Langnase im Reich der Zwerginnen
LANDESTHEATER / CYRANO DE BERGERAC
25/11/19 Die Theorie wird von der Literaturwissenschaft tatsächlich diskutiert: Mag sein, dass der Barockpoet Cyrano der Bergerac schwul war. Ein hinlänglicher Grund, im Mantel-und-Degen-Klassiker von Edmont Rostand Gender-Kapriolen zu schlagen?
Von Reinhard Kriechbaum
Da stürmt, nachdem sich ein paar Darstellerinnen aus ihren Nonnenkutten geschält haben, eine Schar Mädchen auf die Bühne. Die Gascogner Kadetten, Cyranos Gefolge aus eleganten, gewandten Degenschwingern, ist im Salzburger Landestheater zu einer hysterisch kreischenden Schar von weiblichen Halbwüchsigen mutiert. Eher zarte Maidlein, die sich ziemlich talentbefreit mit Männergehabe abmühen. Christoph Wieschke als Cyrano überragt die meisten der Damen auf der Bühne um anderthalb Köpfe, und er wiegt ung'schauter das Doppelte. Unweigerlich fällt einem Gulliver im Reich der Zwerge ein.
Die aufgeklebte Nase ist in dieser Umgebung eigenartiger Liliput-Frauen jedenfalls nicht Cyranos vordringliches kosmetisches Problem. Bald hört man auf, darüber zu sinnieren, was Carl Philip von Maldeghem als Regisseur mit dieser Besetzungsstrategie eigentlich erreichen will. Es sind ja auch die unmittelbaren Konkurrenten um die Gunst der angebeteten Roxane, Christian und der Graf de Guiche, weiblich besetzt. Auch sie sind rechte Ritter von der traurigen Gestalt, wirken mickrig gegenüber dem Mannsbild Cyrano.

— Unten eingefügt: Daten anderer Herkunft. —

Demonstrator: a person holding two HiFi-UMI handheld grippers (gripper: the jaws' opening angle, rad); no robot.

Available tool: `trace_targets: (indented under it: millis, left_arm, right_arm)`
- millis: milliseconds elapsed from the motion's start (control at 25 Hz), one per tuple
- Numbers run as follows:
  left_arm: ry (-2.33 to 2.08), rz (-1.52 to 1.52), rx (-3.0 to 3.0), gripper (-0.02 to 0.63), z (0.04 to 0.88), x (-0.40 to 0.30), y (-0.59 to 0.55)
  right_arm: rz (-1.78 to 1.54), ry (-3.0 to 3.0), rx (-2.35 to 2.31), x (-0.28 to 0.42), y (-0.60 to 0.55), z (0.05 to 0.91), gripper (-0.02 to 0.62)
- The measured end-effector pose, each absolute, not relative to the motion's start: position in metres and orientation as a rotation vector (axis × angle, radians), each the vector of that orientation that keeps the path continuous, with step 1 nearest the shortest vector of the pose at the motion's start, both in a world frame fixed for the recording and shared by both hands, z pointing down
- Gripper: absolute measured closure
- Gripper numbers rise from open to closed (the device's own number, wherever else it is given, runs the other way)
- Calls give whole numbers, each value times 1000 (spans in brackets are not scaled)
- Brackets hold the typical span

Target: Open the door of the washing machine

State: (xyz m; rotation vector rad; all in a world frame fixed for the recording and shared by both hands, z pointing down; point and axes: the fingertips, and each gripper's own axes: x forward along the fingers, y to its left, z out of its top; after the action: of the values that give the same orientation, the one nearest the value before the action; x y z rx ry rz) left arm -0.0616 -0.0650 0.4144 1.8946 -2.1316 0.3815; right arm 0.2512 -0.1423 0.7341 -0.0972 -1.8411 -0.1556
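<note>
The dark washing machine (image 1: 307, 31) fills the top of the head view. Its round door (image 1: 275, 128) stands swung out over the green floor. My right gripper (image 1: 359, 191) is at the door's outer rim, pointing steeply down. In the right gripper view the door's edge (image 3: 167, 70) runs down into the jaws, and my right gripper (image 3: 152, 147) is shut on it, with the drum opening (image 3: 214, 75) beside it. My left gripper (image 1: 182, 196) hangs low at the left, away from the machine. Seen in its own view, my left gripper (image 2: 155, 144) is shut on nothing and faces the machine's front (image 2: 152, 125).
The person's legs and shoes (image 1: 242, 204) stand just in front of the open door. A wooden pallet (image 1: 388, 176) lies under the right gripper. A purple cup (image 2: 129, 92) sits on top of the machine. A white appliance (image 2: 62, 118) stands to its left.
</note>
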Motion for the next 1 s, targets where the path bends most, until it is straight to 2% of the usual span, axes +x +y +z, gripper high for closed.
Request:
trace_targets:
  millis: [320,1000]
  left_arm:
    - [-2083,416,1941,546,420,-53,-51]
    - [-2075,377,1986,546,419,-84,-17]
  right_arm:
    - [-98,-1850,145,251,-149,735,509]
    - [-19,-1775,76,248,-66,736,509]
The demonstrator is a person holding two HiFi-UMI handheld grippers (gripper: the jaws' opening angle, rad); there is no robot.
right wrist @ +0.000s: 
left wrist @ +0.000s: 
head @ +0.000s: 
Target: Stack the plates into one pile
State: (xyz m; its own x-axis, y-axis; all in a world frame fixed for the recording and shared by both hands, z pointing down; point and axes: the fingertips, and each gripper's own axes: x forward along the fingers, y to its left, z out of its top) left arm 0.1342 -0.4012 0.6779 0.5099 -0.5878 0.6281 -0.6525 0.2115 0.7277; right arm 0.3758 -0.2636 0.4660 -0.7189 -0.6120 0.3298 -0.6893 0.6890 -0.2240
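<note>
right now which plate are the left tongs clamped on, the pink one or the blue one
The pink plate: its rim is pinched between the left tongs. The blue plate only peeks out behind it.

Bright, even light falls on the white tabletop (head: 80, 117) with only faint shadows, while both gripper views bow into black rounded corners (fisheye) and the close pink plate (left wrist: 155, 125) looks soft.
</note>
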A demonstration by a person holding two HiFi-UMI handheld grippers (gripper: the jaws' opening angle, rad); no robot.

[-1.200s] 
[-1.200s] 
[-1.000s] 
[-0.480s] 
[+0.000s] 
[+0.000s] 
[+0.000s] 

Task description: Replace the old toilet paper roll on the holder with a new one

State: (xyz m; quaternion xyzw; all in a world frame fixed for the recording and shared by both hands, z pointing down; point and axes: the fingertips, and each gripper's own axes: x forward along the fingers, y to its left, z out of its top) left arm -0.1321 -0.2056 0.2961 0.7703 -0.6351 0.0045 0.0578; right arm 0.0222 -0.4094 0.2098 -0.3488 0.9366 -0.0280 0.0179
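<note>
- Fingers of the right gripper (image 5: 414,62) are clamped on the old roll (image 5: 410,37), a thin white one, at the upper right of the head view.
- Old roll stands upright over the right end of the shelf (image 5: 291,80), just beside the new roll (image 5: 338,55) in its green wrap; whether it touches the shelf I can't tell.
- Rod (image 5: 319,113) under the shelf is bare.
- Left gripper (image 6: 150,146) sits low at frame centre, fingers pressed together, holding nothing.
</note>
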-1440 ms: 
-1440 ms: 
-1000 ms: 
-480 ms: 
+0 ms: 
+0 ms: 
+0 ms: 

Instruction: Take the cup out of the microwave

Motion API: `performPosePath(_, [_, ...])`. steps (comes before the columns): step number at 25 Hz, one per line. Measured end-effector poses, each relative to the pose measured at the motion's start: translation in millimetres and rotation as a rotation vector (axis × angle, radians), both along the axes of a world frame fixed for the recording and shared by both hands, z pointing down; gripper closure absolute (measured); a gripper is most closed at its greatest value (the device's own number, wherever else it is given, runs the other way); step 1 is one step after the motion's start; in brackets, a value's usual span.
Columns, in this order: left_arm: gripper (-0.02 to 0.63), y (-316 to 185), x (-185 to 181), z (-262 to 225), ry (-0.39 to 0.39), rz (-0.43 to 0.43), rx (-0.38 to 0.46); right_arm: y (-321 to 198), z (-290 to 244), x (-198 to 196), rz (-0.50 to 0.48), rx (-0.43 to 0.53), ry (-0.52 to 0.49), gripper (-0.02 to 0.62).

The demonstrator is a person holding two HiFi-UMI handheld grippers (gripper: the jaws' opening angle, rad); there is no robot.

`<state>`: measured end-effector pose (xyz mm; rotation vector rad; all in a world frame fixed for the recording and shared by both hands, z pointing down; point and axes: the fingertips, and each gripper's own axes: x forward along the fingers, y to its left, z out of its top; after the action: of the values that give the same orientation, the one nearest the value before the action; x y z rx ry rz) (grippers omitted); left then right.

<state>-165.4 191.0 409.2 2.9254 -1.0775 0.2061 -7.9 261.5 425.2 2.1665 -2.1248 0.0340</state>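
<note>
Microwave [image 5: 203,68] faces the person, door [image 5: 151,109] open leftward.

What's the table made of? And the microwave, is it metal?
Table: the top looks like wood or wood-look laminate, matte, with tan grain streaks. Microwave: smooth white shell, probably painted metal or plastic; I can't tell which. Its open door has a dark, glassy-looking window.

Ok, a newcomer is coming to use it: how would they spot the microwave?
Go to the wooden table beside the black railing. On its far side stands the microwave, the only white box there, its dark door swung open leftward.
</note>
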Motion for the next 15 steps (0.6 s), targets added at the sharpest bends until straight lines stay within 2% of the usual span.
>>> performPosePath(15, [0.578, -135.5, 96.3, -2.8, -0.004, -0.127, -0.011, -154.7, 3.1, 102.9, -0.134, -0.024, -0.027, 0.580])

Gerade das ist unmittelbar kontraproduktiv zum Stück: Der talentierte Verseschmieder und Briefeschreiber ist ja der Prototyp eines bemitleidenswert selbstunsicheren Menschen. In Wirklichkeit wäre er so normal wie alle anderen um ihn herum. Dass er mangelndes Selbstbewusstsein, hinter der Nase versteckt – das kann man eigentlich nicht zeigen, wenn die Schar aller anderen Männer zur sinnlos gegenderten Karikatur verkommen ist.
Schade, denn vom Typ her bringt Christoph Wieschke für die Hauptrolle beste Eigenschaften mit. Facettenreich zeichnet er den verunsicherten Liebhaber, der sich einfach zu wenig zutraut, der sich allzu bereitwillig zum Handlanger des Konkurrenten Christian machen lässt. Aber genau diese Rollengestaltung verpufft hoffnungslos am inferioren Umfeld. Auch Tina Eberhardt als Roxane steht mangels Gegenspielern auf verlorenem Posten.
Nikola Rudle, von Natur aus ein eher herber Typ, tut sich in der Rolle des Christian etwas leichter mit dem aufgezwungenen virilen Gehabe als die anderen. Warum sind eigentlich Gagueneau (Walter Sachers) und Montfleury (Stefan Janauschek) der allgemeinen Geschlechtsumwandlung entgangen? Der Gender-Unfug in dieser Inszenierung, die sich reichlich mühsam von Szene zu Szene schleppt, will sich einfach nicht erschließen. Das Handwerkliche ist eine eigene Crux der Aufführung, sprechtechnisch wäre noch viel Luft nach oben. Geradezu stimmungsmordend ist das an Einfallslosigkeit schwer zu überbietende Nicht-Bühnenbild von Karin Rosemann.